Question

The diameter of a dot produced by a printer can be associated with a v.a.c. normally distributed. It is known that 97, 72% of the time its diameter is greater than 0.0012 inches and 0, 62% of the times its diameter is less than 0.001 inches.

a. Find the mean and variance of the diameter of the point.

b. Find the IP that the diameter of a point is greater than 0,0026 inch.

c. Find the IP that a diameter is between 0,014 and 0, 0026 inch.

d. What is the maximum variability that will be achieved so that the IP of a diameter is between 0, 0014 and 0,0026 inches is 99,5%.?

Answer 1

Solution :

Let X be the diameter of a dot produced by a printer can be associated with a v.a.c. which is normally distributed. It is known that 97.72% of the time its diameter is greater than 0.0012 inches and 0.62% of the times its diameter is less than 0.001 inches. That is we have 2.28% of the times its diameter is less than 0.001 inches. Hence we have P(X < 0.0012 ) = 0.0228 and P(X < 0.0010 ) = 0.0062.

A. But the standard normal distribution Z we get P(Z < -2) = 0.0228 and P(Z < -2.5) = 0.0062. This implies "-2" and "-2.5" are the Z scores corresponding to "0.0012" and "0.0010" respectively.

This gives, -2 = ( 0.0012-µ ) / σ and  -2.5 = ( 0.0010-µ ) / σ where µ and σ are the mean and standard deviations of X. These two equations gives us, µ - 2*σ = 0.0012 and µ - 2.5*σ = 0.0010.

Solving these two equations we get, µ = 0.002 and σ = 0.0004.

And hence mean of X ( µ ) = 0.002 and variance ( σ² ) = 0.00000016.

B. The IP that the diameter of a point is greater than 0,0026 inch is given by; P(X > 0.0026).
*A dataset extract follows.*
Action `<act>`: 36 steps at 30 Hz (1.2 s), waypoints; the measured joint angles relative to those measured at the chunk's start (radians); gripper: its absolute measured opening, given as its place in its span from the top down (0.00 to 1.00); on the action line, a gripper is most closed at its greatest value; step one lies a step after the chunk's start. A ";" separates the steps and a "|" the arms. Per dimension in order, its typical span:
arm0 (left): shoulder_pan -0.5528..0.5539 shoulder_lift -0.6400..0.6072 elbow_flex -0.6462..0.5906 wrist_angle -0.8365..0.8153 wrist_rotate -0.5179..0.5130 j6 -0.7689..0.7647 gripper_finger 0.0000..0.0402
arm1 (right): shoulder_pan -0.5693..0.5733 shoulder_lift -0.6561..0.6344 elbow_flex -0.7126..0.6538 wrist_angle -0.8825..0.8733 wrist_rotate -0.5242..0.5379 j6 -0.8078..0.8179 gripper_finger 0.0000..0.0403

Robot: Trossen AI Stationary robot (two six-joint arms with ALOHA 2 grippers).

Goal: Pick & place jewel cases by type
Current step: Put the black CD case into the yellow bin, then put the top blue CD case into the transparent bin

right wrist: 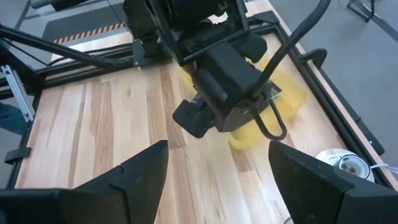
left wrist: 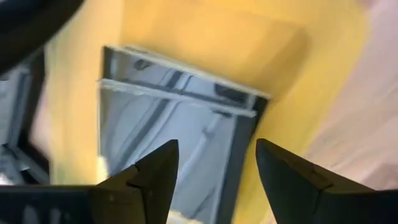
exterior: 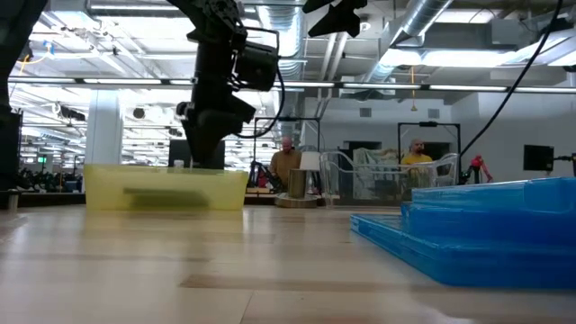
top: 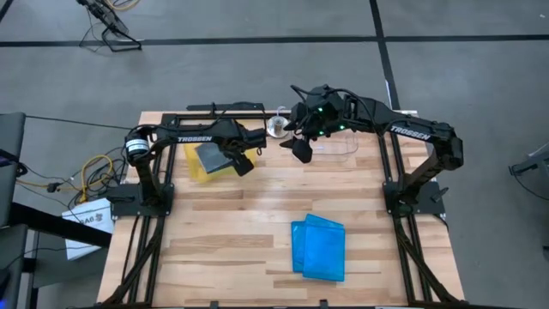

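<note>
left end effector [left wrist: 214, 171] released, fingers apart, hovering over yellow tray [top: 193, 167] at worktop's [top: 232, 223] back left; clear-grey jewel case [top: 211, 155] lying inside tray below it. right end effector [right wrist: 214, 171] released, raised above worktop's back middle. blue jewel cases [top: 318, 247] stacked, overlapping, on worktop front right.
</note>
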 joint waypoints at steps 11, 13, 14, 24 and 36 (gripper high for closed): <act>0.000 -0.034 -0.001 0.038 0.137 -0.058 0.48 | 0.000 0.000 0.000 -0.004 0.000 -0.006 0.33; 0.000 -0.064 -0.001 0.077 0.153 -0.059 0.48 | 0.000 0.000 0.000 -0.026 0.000 -0.011 0.33; 0.000 -0.082 -0.001 0.095 0.159 -0.060 0.48 | 0.000 0.000 0.000 -0.044 0.000 -0.023 0.33; -0.028 -0.272 -0.001 0.187 0.155 -0.152 0.48 | 0.000 0.000 -0.053 -0.128 0.000 -0.055 0.33; -0.161 -0.300 -0.001 0.250 0.103 -0.258 0.48 | 0.031 0.001 -0.097 -0.127 -0.002 -0.028 0.33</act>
The Z score for 0.0026 is, Z1= (0.0026-0.002) / 0.0004 = 1.5 and hence from the Z table we get, P( Z ≤ 1.5 ) = 0.9332. So we get P( Z > 1.5) = 1 - P(Z ≤ 1.5) = 1 - 0.9332 = 0.0668.

Hence we get, P( X > 0.0026) =0.0668.

C. The IP that a diameter is between 0,014 and 0, 0026 inch is given by; P( 0.0014 ≤ X ≤ 0.0026).

The Z score for 0.0014 and 0.0026 are, Z1= (0.0026-0.002) / 0.0004 = 1.5; Z2= (0.0014-0.002) / 0.0004 = -1.5 and hence from the Z table we get, P( -1.5 ≤ Z ≤ 1.5 ) = P( Z ≤ 1.5 ) - P( Z ≤ -1.5 ) = 0.9332 - 0.0668 = 0.8664.

Hence we get, P( 0.0014 ≤ X ≤ 0.0026)=0.8664.

D. Suppose we have P( 0.0014 ≤ X ≤ 0.0026)=0.9950. To get the maximum variability we should have, P( X > 0.0026)= (1-0.9950) / 2 = 0.0025 and P( X < 0.0014 ) = 0.0025.

Let us assume µ =0.002 and we need to find maximum value of σ that satisfies the above condition.

But the standard normal distribution Z we get P(Z < -2.807) = 0.0025 and P(Z > 2.807) = 0.0025. This implies "-2.807" and "2.807" are the Z scores corresponding to "0.0014" and "0.0026" respectively.

This gives, -2.807 = ( 0.0014 - 0.0020 ) / σ and 2.807 = ( 0.0026 - 0.0020) / σ where µ and σ are the mean and standard deviations of X. These two equations gives us, 0.0020 - 2.807*σ = 0.0014 and 0.0020 + 2.807*σ = 0.0026.

Solving these two equations we get, σ = 0.00021375.

The maximum variability that will be achieved so that the IP of a diameter is between 0, 0014 and 0,0026 inches is 99,5% is, σ = 0.00021375.